▸ **Action item**
The reply should consist solely of the lines from the one that holds "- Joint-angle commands" through the last line of the material, reproduced exactly; no pictures belong in it.

▸ **Data excerpt**
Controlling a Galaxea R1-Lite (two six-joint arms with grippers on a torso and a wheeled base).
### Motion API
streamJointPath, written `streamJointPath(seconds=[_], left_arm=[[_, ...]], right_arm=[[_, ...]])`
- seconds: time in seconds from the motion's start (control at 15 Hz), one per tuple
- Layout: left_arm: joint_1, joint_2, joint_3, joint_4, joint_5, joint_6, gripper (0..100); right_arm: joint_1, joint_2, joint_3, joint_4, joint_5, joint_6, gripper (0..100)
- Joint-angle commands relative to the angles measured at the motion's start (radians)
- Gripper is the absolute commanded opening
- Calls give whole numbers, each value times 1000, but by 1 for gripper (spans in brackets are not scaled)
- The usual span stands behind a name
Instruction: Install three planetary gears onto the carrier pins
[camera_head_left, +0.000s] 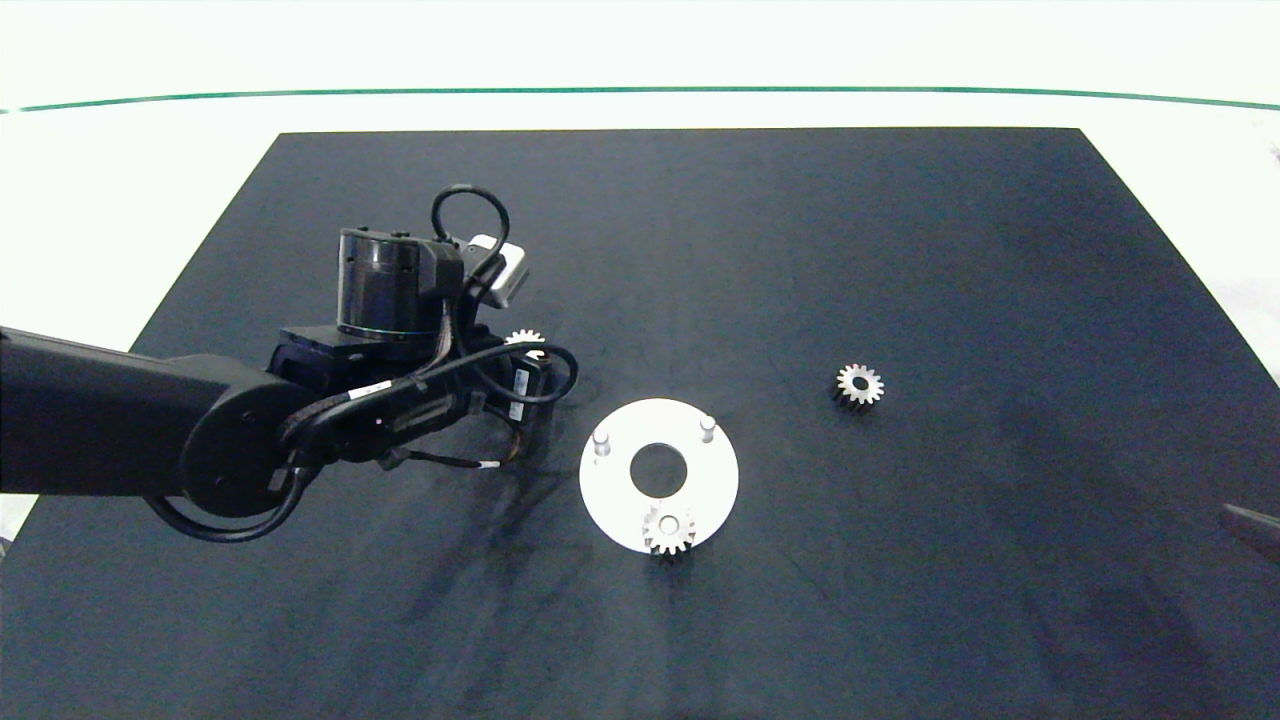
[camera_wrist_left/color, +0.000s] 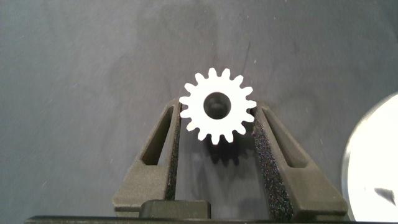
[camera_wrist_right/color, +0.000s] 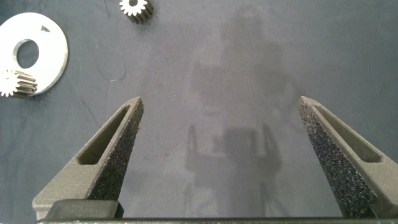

▸ **Response below**
- Joint-angle commands relative to the angles measured at the motion's start (radians)
- Gripper is the absolute commanded opening
- Calls give whole numbers, each value times 1000, but by 1 for gripper (spans in brackets are not scaled)
- The usual span stands behind a name
Instruction: Install three planetary gears onto the carrier pins
[camera_head_left, +0.000s] 
[camera_wrist_left/color, +0.000s] 
[camera_wrist_right/color, +0.000s] 

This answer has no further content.